# YOUR ASSIGNMENT:
Omit the pictures. Transcribe exactly the lines below, from the one with "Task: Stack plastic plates" up to and including the last.
»»
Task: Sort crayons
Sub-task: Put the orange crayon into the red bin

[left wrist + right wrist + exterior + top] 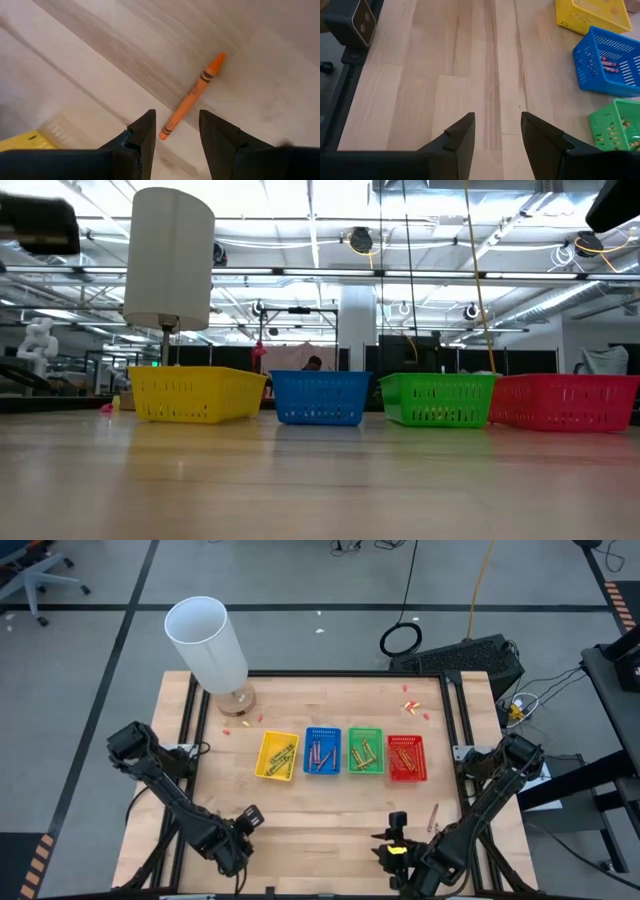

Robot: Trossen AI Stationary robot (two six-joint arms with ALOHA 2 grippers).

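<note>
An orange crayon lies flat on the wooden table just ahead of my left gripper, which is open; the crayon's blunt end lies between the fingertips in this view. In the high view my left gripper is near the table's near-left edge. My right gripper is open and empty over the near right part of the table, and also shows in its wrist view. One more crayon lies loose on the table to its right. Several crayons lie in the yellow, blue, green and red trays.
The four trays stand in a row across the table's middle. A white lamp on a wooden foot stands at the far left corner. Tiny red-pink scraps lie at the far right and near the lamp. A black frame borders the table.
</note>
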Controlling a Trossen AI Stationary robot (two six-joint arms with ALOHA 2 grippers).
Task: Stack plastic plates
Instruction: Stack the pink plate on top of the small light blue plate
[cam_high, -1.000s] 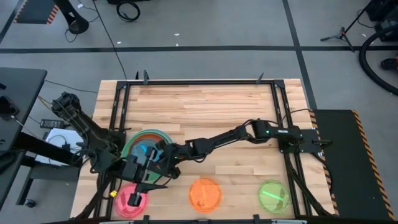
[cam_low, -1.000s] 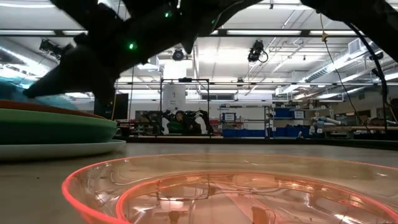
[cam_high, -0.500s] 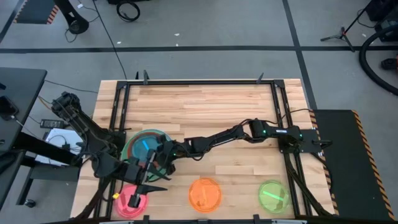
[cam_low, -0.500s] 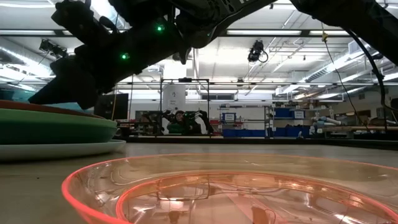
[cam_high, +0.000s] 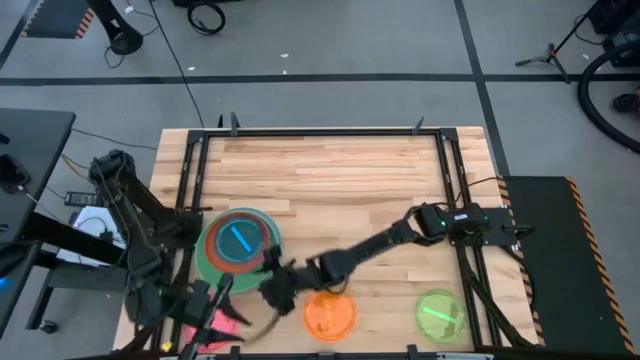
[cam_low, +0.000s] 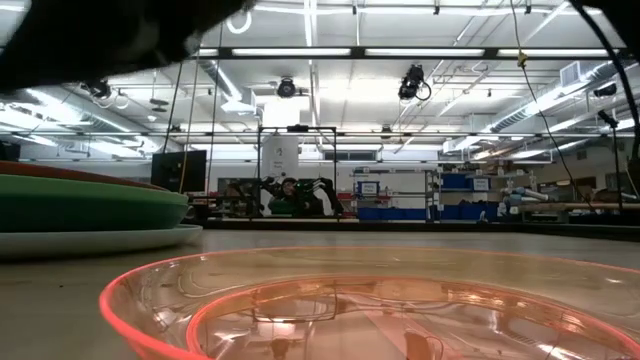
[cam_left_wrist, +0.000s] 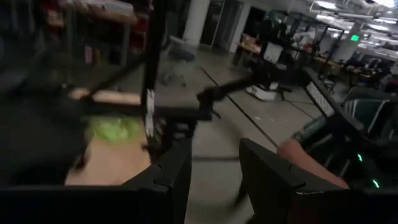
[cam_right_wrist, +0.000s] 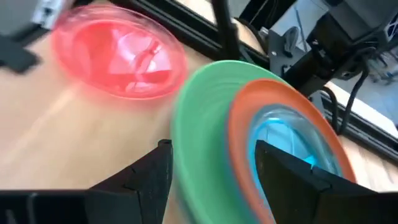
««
# YOUR RESPONSE:
Task: Stack plastic plates
Instruction: Stack the pink plate on top of the small light blue plate
[cam_high, -1.000s] 
[cam_low, -1.000s] 
[cam_high, -0.500s] 
[cam_low, -0.500s] 
[cam_high, +0.000s] 
[cam_low, +0.000s] 
[cam_left_wrist, +0.000s] 
[cam_right_wrist, +0.000s] 

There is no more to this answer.